* **TASK DIRECTIONS**
Whenever a line in the data holds the string "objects", pull that line out.

(Beginning of SUPPLIED MATERIAL)

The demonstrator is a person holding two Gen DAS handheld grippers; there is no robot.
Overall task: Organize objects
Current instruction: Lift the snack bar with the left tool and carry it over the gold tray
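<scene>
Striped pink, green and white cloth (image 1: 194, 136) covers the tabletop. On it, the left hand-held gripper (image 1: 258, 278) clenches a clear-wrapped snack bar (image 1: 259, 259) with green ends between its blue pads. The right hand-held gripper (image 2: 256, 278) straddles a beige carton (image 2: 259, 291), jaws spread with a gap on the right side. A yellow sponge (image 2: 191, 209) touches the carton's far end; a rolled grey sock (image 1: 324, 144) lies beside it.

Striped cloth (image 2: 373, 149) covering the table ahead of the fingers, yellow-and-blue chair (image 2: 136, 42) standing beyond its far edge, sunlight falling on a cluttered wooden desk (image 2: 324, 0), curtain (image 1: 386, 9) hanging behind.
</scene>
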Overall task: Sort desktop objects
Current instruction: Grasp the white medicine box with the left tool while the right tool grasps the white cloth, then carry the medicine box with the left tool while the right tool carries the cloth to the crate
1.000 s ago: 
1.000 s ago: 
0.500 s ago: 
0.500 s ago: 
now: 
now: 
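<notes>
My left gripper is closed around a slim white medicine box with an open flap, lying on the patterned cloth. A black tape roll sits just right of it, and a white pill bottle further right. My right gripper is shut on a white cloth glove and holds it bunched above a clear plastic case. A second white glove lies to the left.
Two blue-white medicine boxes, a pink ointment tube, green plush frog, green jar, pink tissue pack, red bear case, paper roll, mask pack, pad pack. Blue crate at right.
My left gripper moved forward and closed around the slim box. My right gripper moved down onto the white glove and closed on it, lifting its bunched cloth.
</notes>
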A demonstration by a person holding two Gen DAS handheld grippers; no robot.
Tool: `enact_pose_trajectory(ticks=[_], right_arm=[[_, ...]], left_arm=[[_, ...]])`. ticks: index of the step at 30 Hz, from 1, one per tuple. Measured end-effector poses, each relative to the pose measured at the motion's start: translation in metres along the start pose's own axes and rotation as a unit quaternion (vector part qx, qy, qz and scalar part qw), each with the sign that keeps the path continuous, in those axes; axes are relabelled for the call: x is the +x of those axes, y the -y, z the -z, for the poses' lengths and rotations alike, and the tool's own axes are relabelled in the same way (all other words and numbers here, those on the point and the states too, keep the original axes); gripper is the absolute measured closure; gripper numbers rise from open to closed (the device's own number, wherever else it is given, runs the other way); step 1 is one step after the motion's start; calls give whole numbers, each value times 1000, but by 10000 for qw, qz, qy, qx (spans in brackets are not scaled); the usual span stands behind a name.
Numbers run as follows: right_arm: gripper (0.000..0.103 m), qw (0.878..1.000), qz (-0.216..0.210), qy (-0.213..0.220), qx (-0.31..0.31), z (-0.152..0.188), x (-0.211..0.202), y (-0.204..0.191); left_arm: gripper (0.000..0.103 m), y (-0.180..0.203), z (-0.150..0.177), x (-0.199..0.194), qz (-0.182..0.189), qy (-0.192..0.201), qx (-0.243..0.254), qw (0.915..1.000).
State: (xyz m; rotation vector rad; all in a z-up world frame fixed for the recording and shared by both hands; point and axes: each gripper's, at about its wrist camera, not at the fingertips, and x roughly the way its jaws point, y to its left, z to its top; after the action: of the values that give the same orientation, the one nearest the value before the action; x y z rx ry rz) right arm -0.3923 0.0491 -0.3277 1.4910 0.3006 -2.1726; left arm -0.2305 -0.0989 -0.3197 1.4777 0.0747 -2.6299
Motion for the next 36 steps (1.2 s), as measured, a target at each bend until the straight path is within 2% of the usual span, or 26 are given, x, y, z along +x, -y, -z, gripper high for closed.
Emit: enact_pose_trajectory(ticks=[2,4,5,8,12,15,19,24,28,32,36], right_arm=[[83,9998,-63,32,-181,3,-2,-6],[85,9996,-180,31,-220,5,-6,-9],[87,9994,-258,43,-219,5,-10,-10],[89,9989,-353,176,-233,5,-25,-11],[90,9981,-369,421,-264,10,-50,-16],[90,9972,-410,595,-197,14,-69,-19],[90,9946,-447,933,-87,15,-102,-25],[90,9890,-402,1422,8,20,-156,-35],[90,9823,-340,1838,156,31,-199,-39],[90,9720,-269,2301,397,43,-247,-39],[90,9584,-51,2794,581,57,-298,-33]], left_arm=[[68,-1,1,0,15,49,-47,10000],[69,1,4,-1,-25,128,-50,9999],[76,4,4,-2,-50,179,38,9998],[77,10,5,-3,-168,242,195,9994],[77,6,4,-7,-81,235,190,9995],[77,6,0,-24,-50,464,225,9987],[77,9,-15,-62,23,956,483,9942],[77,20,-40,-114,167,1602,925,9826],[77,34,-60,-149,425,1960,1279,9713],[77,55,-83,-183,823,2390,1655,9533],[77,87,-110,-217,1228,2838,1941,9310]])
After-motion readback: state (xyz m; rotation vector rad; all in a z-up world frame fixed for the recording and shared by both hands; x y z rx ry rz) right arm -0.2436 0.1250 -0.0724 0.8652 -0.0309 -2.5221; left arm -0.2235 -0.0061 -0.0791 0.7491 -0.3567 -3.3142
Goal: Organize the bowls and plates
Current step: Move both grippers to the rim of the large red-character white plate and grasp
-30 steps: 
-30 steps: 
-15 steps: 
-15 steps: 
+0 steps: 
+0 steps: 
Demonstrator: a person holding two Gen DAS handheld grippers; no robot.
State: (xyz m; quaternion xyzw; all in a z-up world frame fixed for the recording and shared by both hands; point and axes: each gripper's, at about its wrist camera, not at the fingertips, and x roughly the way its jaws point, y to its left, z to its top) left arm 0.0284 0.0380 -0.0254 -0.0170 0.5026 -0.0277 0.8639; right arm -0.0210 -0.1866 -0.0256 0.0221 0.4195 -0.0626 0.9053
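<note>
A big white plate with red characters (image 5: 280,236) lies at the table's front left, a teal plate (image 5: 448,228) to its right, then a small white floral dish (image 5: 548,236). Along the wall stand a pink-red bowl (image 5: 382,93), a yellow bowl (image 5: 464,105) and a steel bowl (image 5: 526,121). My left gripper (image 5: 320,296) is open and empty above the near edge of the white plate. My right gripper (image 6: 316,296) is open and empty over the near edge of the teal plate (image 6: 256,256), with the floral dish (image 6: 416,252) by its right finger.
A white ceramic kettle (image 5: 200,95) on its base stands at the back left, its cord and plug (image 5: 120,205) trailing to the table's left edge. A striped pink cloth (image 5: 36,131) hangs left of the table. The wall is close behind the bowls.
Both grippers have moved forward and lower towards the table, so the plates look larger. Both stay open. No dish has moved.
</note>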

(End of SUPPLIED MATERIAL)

* **ANSWER SPACE**
Overall task: Organize objects
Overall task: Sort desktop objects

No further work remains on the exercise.